Without the pictures, write out all the lines below exactly as they appear.

_DATA SECTION_.
____

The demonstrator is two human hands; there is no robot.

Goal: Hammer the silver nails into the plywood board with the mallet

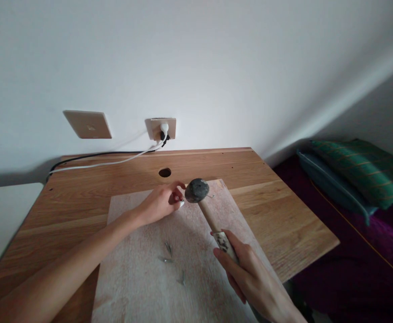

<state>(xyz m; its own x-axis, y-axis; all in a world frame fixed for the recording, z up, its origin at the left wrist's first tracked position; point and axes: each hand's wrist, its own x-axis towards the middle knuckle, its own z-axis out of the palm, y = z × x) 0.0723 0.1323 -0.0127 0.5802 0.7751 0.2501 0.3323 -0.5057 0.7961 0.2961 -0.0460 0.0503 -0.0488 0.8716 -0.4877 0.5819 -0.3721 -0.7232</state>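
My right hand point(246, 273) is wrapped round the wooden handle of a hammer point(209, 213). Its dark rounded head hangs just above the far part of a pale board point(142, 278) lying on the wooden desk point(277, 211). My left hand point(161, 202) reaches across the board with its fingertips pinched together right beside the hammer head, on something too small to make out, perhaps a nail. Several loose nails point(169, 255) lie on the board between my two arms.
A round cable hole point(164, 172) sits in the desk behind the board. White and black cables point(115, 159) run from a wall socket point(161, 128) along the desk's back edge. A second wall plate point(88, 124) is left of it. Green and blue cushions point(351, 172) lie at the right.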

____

_EXERCISE SOLUTION_.
The demonstrator is two human hands; there is no robot.

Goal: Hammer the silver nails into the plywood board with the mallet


<state>(xyz m; its own x-axis, y-axis; all in a world frame fixed for the recording, z up, its origin at the left wrist's first tracked position; point and axes: each hand's wrist, its own x-axis towards the middle knuckle, its own z-axis out of the palm, y = z × x) 0.0723 0.1323 -0.0127 0.5802 0.7751 0.2501 0.3323 -0.5057 0.7961 0.2961 -0.0460 0.0503 -0.0488 0.8716 -0.4877 0.5819 -0.3721 -0.7232</state>
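My right hand point(246, 273) is wrapped round the wooden handle of a hammer point(209, 213). Its dark rounded head hangs just above the far part of a pale board point(142, 278) lying on the wooden desk point(277, 211). My left hand point(161, 202) reaches across the board with its fingertips pinched together right beside the hammer head, on something too small to make out, perhaps a nail. Several loose nails point(169, 255) lie on the board between my two arms.
A round cable hole point(164, 172) sits in the desk behind the board. White and black cables point(115, 159) run from a wall socket point(161, 128) along the desk's back edge. A second wall plate point(88, 124) is left of it. Green and blue cushions point(351, 172) lie at the right.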

Now the exercise is finished.